How to complete this task =>
Repeat the full listing, word for word.

Information supplied =>
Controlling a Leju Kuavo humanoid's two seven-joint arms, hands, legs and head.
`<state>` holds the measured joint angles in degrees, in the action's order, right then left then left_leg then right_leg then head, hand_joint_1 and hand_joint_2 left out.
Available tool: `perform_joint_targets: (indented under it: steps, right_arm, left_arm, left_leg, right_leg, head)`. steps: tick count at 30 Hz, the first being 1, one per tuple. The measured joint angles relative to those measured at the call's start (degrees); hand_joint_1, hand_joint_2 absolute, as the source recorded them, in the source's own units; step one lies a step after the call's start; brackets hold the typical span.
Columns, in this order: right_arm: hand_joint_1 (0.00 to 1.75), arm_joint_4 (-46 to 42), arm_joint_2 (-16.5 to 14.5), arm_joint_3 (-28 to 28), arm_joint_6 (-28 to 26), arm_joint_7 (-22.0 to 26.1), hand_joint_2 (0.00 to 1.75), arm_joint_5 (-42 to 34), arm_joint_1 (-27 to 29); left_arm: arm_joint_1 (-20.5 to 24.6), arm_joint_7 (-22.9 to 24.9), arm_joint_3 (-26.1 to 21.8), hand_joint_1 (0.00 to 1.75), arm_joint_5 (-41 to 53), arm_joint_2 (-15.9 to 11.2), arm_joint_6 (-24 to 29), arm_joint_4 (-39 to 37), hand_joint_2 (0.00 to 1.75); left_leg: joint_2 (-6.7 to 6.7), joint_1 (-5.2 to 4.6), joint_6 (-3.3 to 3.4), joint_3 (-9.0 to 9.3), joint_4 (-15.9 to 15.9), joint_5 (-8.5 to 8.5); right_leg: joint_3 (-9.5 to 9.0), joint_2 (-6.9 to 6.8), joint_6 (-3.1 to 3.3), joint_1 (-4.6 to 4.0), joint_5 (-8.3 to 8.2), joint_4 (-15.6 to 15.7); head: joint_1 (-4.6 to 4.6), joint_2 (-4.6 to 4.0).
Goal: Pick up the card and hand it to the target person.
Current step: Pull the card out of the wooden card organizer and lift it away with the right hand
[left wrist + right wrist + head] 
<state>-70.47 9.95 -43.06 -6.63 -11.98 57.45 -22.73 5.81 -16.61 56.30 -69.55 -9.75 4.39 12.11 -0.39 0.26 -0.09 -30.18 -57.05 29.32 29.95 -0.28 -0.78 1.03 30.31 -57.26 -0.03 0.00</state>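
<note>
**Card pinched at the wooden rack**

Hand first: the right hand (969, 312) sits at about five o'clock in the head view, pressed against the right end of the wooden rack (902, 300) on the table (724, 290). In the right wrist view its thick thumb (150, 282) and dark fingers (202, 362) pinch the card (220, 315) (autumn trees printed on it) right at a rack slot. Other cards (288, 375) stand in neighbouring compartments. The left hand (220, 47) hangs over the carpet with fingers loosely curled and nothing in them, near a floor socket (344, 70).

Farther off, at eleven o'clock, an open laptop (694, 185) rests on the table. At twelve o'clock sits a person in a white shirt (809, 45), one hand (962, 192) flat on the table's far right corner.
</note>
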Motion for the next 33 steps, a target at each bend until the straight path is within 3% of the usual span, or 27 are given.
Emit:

Output below =>
Controlling a Leju Kuavo humanoid's two seven-joint arms, hands, legs and head.
`<state>` holds the measured joint angles in degrees, in the action's order, right then left then left_leg then right_leg then head, hand_joint_1 and hand_joint_2 left out.
Available tool: `perform_joint_targets: (indented under it: steps, right_arm, left_arm, left_leg, right_leg, head)`. steps: tick count at 30 Hz, the first being 1, one per tuple. The measured joint angles relative to those measured at the call's start (degrees); hand_joint_1, hand_joint_2 absolute, as the source recorded them, in the source's own units; step one lies a step after the call's start; brackets hold the typical span.
Columns, in this order: right_arm: hand_joint_1 (0.00 to 1.75), arm_joint_4 (-46 to 42), arm_joint_2 (-16.5 to 14.5), arm_joint_3 (-28 to 28), arm_joint_6 (-28 to 26), arm_joint_7 (-22.0 to 26.1), hand_joint_2 (0.00 to 1.75), arm_joint_5 (-42 to 34), arm_joint_1 (-27 to 29); left_arm: arm_joint_1 (-20.5 to 24.6), arm_joint_7 (-22.9 to 24.9), arm_joint_3 (-26.1 to 21.8), hand_joint_1 (0.00 to 1.75), arm_joint_5 (-41 to 53), arm_joint_2 (-15.9 to 11.2), arm_joint_6 (-24 to 29), arm_joint_4 (-39 to 37), hand_joint_2 (0.00 to 1.75); left_leg: joint_2 (-6.7 to 6.7), joint_1 (-5.2 to 4.6), joint_6 (-3.3 to 3.4), joint_3 (-9.0 to 9.3), joint_4 (-15.9 to 15.9), joint_5 (-8.5 to 8.5); right_leg: joint_3 (-9.5 to 9.0), joint_2 (-6.9 to 6.8), joint_6 (-3.1 to 3.3), joint_1 (-4.6 to 4.0), joint_5 (-8.3 to 8.2), joint_4 (-15.6 to 15.7); head: joint_1 (-4.6 to 4.6), joint_2 (-4.6 to 4.0).
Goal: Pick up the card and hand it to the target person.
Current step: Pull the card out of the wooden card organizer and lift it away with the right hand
[left wrist + right wrist + head] 
<state>-70.47 9.95 -43.06 -6.63 -11.98 57.45 -22.73 5.81 -16.61 56.30 -69.55 -9.75 4.39 12.11 -0.39 0.26 -0.09 -30.18 -57.05 29.32 29.95 -0.28 -0.78 1.03 30.31 -57.26 -0.03 0.00</state>
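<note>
**Card pinched at the wooden rack**

Hand first: the right hand (969, 312) sits at about five o'clock in the head view, pressed against the right end of the wooden rack (902, 300) on the table (724, 290). In the right wrist view its thick thumb (150, 282) and dark fingers (202, 362) pinch the card (220, 315) (autumn trees printed on it) right at a rack slot. Other cards (288, 375) stand in neighbouring compartments. The left hand (220, 47) hangs over the carpet with fingers loosely curled and nothing in them, near a floor socket (344, 70).

Farther off, at eleven o'clock, an open laptop (694, 185) rests on the table. At twelve o'clock sits a person in a white shirt (809, 45), one hand (962, 192) flat on the table's far right corner.
</note>
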Motion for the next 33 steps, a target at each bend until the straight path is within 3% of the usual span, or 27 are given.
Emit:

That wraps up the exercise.